## What is being asked
Without the images, repeat every line of the listing exactly.

## Dataset extract
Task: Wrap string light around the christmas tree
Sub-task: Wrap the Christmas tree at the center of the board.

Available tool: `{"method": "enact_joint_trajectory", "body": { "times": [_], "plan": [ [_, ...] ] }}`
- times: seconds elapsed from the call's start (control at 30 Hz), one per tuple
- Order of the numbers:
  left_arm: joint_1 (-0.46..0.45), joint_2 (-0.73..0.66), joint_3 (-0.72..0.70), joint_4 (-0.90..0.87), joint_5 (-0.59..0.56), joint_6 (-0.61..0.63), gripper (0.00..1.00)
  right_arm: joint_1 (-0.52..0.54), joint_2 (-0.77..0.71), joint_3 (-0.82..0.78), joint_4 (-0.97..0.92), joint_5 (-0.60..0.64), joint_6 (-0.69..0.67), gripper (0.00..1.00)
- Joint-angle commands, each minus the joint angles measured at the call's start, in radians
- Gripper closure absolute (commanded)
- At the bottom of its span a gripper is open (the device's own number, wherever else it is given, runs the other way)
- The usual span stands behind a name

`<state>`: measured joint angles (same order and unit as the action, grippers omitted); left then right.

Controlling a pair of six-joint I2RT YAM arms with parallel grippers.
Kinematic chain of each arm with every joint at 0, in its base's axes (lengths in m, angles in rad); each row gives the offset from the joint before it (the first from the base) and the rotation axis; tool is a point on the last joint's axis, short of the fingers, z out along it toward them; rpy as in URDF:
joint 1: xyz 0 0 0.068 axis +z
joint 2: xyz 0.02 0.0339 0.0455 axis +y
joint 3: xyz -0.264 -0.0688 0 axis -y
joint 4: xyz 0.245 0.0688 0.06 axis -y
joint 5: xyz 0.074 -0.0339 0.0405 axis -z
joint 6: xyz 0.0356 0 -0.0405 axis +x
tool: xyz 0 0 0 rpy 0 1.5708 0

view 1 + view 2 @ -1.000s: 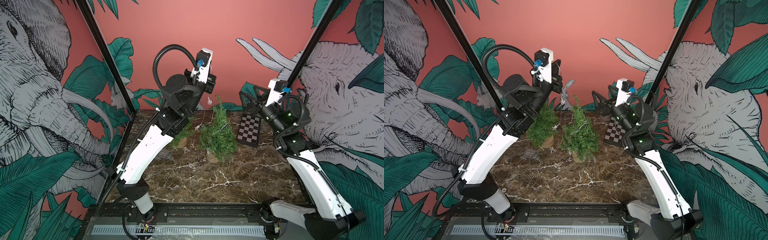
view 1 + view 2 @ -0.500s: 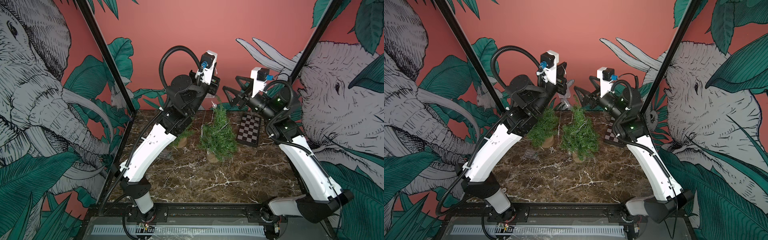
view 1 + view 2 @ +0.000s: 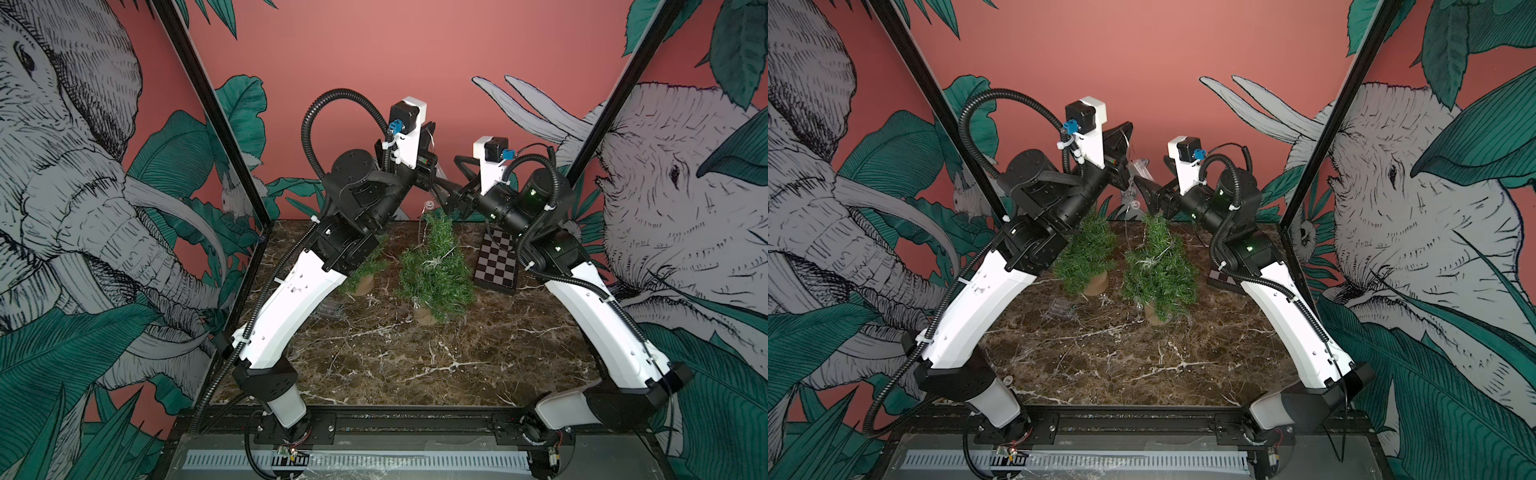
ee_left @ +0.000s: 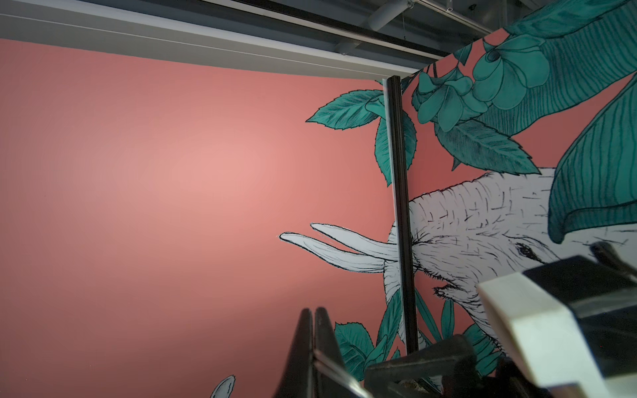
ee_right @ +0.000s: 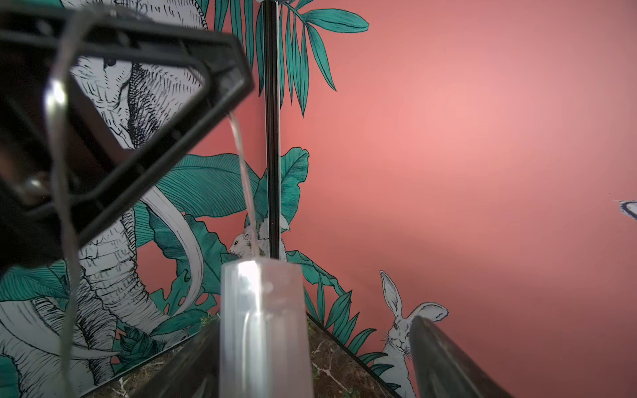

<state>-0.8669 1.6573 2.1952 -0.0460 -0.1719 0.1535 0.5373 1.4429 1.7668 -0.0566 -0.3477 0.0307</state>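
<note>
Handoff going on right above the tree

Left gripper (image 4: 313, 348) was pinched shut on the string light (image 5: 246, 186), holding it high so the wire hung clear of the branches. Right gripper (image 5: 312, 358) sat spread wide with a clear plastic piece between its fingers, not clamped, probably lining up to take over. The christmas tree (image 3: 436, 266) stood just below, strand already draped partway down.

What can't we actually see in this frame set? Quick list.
- Second tree: mostly hidden behind the left arm in a top view.
- Checkerboard: nearly all covered by the right arm in a top view.
- String light on the middle tree: wire too thin to count wraps.
- Right gripper: clear piece between open fingers, blurred; contact unclear.
- Left gripper: shut; base cut off by frame edge.
</note>
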Motion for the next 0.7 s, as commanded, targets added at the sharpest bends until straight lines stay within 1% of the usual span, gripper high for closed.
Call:
{"method": "enact_joint_trajectory", "body": {
  "times": [0.0,0.13,0.27,0.47,0.67],
  "plan": [
    [0.003,-0.055,-0.005,0.044,0.049,-0.053,1.00,0.013,0.006,0.036,0.014,-0.003,-0.041,0.15],
    [0.003,-0.060,0.001,0.028,0.069,-0.081,1.00,0.027,0.024,0.061,0.000,-0.018,-0.057,0.14],
    [0.003,-0.071,-0.002,0.014,0.078,-0.096,1.00,0.033,0.040,0.069,0.021,-0.003,-0.046,0.16],
    [0.003,-0.087,-0.006,-0.003,0.087,-0.111,1.00,0.058,0.067,0.098,0.016,-0.064,-0.070,0.18],
    [0.003,-0.097,-0.008,-0.009,0.084,-0.110,1.00,0.076,0.055,0.077,0.029,-0.119,-0.089,0.16]
  ]
}}
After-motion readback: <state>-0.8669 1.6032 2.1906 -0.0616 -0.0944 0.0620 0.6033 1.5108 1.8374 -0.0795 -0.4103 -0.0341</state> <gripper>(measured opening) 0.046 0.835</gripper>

## Task output
Task: Wrap string light around the christmas tree
Sub-task: Wrap the Christmas tree at the center of the board.

Available tool: `{"method": "enact_joint_trajectory", "body": { "times": [_], "plan": [ [_, ...] ] }}`
- times: seconds elapsed from the call's start (control at 30 Hz), one per tuple
- Order of the numbers:
  left_arm: joint_1 (-0.46..0.45), joint_2 (-0.73..0.66), joint_3 (-0.72..0.70), joint_4 (-0.90..0.87), joint_5 (-0.59..0.56), joint_6 (-0.61..0.63), gripper (0.00..1.00)
  right_arm: joint_1 (-0.52..0.54), joint_2 (-0.77..0.71), joint_3 (-0.82..0.78), joint_4 (-0.97..0.92), joint_5 (-0.60..0.64), joint_6 (-0.69..0.67), gripper (0.00..1.00)
- Joint-angle commands, each minus the joint angles measured at the call's start, in radians
- Gripper closure absolute (commanded)
- At the bottom of its span a gripper is open (the device's own number, wherever else it is given, runs the other way)
- The usual span stands behind a name

`<state>`: measured joint angles (same order and unit as the action, grippers omitted); left then right.

Controlling a pair of six-joint I2RT YAM arms with parallel grippers.
Kinematic chain of each arm with every joint at 0, in its base's axes (lengths in m, angles in rad); each row gives the offset from the joint before it (the first from the base) and the rotation axis; tool is a point on the last joint's axis, short of the fingers, z out along it toward them; rpy as in URDF:
joint 1: xyz 0 0 0.068 axis +z
joint 2: xyz 0.02 0.0339 0.0455 axis +y
joint 3: xyz -0.264 -0.0688 0 axis -y
joint 4: xyz 0.245 0.0688 0.06 axis -y
joint 5: xyz 0.074 -0.0339 0.0405 axis -z
joint 6: xyz 0.0356 0 -0.0405 axis +x
tool: xyz 0 0 0 rpy 0 1.5708 0

view 1 + view 2 @ -1.000s: 
view 1 + view 2 @ -0.500s: 
view 1 + view 2 @ +0.000s: 
ee_left @ +0.000s: 
ee_right @ +0.000s: 

<state>-0.8669 1.6573 2.1952 -0.0460 -0.1719 0.1535 0.5373 1.4429 1.7668 -0.0566 -0.3477 0.0307</state>
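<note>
Handoff going on right above the tree

Left gripper (image 4: 313, 348) was pinched shut on the string light (image 5: 246, 186), holding it high so the wire hung clear of the branches. Right gripper (image 5: 312, 358) sat spread wide with a clear plastic piece between its fingers, not clamped, probably lining up to take over. The christmas tree (image 3: 436, 266) stood just below, strand already draped partway down.

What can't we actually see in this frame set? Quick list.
- Second tree: mostly hidden behind the left arm in a top view.
- Checkerboard: nearly all covered by the right arm in a top view.
- String light on the middle tree: wire too thin to count wraps.
- Right gripper: clear piece between open fingers, blurred; contact unclear.
- Left gripper: shut; base cut off by frame edge.
</note>
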Motion for the next 0.7 s, as commanded, targets added at the sharpest bends until straight lines stay within 1% of the usual span, gripper high for closed.
Call:
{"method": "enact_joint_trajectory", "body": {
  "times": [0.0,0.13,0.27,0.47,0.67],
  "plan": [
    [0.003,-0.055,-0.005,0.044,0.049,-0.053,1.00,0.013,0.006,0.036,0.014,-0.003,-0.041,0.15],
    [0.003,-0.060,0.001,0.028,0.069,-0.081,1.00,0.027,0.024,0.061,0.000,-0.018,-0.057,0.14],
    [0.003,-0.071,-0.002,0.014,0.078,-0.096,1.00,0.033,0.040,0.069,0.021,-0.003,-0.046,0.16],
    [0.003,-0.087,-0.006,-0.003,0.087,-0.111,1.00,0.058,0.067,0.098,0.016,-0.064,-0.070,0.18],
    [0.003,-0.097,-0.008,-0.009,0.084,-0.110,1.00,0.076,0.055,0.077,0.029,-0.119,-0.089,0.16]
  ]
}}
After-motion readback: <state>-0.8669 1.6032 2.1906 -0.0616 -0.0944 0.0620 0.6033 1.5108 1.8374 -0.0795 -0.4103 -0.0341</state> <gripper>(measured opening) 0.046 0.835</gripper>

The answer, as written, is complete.